Growling then proceeds with several sections capturing the memories and ideas that the speaker incorporates into his “better-lived” final years. In “White Water,” for instance, the speaker is rafting down a river, explaining that a guide is present to help anyone who needs it. However, the speaker admits that he'd rather help himself--that falling into the icy water would be worth the rush of escaping danger independent of any sort of “guide.”
“Dry Mass” is a longer poem separated into two parts, “I August, 1995,” and “II September, 1995,” and serves as the epicenter of the collection. Here Pearce describes a dry and dying landscape reminiscent of Eliot's “The Waste Land,” and explains that life dries people's souls similarly. Pearce writes that hope and prayer are merely torture, offering false senses of security that ultimately remain unfulfilling. The only thing that sustains our souls as we search for water, according to Pearce, is the will to love. Pearce's final reward in the second section of “Dry Mass” is an endless storm of water, delivering an overwhelming sense of appreciation for his final years. Although the imagery in this section is a little too similar to that in Eliot's poetry at times, Pearce does manage to make this poem a work of his own by carrying language and ideas presented in the earlier poems, creating a continuous flow as Growling progresses. Already Pearce has gone through a noticeable shift in his consciousness as he rejects his former philosophies and becomes more focused on his new interest in the self.
Pearce returns to his “studies” with “Studies at Seventy: Basso,” in which readers notice an incorporation of fantasy in the speaker's reality. Pearce's images get more complicated in these sections as he increases the number of literary allusions and bold admissions of living in fantasy. He explains his fascination with imagination by sending postcard that reads,
imagination counts.
It's the underlying rail on which we, like
the tram on the other side [not shown], must run:
if in doubt, make it up.
These lines sum up Pearce's ideas throughout Growling. Here Pearce seems perfectly content without knowing the meaning of life.
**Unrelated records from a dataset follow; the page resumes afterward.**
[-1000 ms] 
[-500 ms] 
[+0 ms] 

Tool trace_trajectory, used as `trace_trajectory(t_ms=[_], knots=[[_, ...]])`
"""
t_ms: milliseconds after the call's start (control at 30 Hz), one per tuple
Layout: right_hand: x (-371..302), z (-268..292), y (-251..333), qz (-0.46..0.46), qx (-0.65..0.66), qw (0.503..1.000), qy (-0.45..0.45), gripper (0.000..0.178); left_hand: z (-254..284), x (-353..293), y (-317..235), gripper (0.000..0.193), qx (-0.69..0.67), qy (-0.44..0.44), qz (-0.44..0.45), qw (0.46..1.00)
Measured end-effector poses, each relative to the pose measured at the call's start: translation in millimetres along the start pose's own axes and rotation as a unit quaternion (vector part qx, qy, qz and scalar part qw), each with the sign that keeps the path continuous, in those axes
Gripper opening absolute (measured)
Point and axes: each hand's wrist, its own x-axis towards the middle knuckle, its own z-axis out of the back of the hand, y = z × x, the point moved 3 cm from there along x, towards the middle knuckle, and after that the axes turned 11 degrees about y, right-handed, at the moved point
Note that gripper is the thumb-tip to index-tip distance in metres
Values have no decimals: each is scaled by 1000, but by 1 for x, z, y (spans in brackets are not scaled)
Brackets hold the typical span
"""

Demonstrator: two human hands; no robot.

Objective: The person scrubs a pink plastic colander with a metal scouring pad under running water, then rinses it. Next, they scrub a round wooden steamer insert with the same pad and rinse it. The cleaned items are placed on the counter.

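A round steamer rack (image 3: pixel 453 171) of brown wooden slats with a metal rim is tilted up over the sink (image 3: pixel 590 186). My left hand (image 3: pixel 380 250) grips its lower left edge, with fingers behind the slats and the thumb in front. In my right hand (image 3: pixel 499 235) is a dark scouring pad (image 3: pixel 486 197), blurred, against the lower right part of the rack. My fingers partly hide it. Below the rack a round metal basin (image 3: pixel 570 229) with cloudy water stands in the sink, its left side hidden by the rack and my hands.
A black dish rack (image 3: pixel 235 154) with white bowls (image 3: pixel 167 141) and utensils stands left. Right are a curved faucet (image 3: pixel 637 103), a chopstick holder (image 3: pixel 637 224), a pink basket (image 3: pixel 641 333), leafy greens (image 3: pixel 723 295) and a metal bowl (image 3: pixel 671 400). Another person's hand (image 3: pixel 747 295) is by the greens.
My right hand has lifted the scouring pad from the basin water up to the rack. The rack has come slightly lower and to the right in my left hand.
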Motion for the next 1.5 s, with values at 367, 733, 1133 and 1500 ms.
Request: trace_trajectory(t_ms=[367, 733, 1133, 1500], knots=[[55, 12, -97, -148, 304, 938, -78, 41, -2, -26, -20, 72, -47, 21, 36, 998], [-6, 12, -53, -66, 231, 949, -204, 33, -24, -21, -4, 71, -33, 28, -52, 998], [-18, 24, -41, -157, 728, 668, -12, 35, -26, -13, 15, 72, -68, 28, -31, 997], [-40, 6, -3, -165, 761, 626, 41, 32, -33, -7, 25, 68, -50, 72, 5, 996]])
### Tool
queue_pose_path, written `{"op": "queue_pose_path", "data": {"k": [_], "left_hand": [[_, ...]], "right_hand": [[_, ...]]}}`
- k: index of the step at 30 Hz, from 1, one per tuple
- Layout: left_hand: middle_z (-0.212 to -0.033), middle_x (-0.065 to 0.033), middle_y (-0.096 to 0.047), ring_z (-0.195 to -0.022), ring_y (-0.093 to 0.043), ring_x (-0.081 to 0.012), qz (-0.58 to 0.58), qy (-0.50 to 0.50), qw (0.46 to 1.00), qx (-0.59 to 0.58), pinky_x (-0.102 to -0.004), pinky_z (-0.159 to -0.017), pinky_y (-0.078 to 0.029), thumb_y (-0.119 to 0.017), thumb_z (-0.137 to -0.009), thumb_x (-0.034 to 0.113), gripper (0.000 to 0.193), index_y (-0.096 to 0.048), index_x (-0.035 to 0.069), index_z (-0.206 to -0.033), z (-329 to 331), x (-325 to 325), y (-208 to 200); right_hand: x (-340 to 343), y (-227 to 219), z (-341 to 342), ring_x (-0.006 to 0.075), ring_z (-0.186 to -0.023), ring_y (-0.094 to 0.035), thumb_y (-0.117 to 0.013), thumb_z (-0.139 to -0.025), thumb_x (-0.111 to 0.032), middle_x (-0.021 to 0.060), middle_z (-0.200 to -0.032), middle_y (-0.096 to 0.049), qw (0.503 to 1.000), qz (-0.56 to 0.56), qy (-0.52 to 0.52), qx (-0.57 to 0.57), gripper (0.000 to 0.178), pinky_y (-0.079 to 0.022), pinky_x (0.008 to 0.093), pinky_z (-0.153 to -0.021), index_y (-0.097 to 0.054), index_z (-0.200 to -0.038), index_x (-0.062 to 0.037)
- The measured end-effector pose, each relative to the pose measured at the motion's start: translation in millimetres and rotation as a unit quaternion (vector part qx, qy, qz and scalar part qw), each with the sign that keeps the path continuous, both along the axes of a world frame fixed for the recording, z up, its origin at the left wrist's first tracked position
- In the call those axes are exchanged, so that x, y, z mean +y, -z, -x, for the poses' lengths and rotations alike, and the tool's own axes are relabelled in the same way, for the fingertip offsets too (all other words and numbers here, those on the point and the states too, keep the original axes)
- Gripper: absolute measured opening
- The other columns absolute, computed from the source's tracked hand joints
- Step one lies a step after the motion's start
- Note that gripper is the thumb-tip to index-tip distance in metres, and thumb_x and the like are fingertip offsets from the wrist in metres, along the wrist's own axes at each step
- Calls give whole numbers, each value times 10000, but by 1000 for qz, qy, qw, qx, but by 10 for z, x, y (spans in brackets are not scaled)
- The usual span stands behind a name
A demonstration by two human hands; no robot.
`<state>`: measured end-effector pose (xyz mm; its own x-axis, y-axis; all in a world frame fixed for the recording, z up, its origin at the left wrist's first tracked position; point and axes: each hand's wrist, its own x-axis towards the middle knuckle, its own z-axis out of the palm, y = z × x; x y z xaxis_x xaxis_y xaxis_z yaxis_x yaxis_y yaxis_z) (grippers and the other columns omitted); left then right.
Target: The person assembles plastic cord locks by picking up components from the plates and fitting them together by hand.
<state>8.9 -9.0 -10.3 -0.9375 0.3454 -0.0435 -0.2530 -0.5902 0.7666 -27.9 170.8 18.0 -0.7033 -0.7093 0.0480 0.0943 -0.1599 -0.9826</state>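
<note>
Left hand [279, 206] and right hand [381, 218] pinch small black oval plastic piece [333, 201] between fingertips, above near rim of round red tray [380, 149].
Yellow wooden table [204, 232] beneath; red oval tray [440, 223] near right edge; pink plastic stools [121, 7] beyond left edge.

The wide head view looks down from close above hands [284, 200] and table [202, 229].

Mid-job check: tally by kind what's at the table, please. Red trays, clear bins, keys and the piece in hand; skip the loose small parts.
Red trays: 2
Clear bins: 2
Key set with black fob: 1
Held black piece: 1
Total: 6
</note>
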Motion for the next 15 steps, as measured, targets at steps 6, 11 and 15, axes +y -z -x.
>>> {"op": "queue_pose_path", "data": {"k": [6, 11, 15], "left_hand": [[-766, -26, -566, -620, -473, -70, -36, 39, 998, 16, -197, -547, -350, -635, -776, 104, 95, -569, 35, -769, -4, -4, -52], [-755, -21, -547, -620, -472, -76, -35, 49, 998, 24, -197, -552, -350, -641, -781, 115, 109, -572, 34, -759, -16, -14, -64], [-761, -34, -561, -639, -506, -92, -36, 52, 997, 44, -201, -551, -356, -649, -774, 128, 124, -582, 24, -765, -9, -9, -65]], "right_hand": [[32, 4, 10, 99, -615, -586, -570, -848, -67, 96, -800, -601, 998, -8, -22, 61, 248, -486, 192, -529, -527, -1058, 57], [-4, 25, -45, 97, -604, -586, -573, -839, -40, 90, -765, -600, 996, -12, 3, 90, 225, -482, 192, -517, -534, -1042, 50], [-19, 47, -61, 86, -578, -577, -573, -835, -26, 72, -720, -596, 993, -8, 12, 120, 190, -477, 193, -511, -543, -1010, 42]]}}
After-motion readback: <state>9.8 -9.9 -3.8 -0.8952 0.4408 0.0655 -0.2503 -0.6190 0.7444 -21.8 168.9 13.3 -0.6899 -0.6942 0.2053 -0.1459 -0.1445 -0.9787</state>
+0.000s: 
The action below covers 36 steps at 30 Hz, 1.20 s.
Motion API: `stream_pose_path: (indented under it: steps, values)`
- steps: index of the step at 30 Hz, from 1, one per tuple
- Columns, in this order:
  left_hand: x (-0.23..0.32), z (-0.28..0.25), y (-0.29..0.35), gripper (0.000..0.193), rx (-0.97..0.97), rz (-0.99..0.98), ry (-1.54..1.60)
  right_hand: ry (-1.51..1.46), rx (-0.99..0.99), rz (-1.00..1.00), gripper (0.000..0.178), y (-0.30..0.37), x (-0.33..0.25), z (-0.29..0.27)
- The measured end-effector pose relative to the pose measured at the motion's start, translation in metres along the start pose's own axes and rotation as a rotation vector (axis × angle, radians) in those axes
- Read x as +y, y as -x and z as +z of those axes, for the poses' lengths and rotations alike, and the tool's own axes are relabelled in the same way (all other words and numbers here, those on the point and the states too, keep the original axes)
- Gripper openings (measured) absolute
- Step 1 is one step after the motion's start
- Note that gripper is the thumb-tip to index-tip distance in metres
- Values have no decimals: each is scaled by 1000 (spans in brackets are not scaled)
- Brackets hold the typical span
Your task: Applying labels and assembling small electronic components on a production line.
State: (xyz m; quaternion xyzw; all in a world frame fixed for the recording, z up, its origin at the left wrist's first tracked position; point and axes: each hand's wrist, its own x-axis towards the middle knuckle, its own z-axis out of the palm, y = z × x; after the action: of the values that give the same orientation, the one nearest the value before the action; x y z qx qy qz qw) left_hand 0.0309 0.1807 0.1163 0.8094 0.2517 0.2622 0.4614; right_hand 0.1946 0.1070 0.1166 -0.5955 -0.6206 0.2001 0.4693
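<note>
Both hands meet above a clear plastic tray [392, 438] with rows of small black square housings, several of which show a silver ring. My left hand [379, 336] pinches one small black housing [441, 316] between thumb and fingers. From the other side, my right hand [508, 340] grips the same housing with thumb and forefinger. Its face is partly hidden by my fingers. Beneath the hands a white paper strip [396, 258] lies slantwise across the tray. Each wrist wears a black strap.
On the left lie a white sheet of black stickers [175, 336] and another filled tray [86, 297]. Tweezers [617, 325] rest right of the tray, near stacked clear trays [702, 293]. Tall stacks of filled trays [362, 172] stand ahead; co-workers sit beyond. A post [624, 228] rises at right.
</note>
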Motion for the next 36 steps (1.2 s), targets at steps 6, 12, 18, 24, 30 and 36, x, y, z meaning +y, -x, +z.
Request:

Finding contentment in the final years of life has obviously been difficult for Brian Louis Pearce, but Growling documents the poet's acknowledgement and acceptance of mortality through cleverly crafted verse. Pearce uses memory not just as a recollection of the past, but also as complementary accessory to the present, a concept similar to Toni Morrison's “rememory” in Beloved. Pearce is not writing poetry that will revolutionize existentialist literature (not that he particularly wants to). Instead, he has created a book of poems expressing a personal struggle to accept death's approach. He closes Growling with a short poem entitled “Bulawayo Bookery,” a moment of final satisfaction for the speaker. Pearce writes that he has simultaneously watched the cockroaches and the clock, a final exclamation of survival as the speaker nears his final moments. This poem closes with an image of a “bicycle pump wriggling across the floor,” perhaps suggesting that the speaker has removed his air supply to initiate the end of his life. If Growling is the final publication of Pearce's career, it is a humble bow and a smirked “farewell.”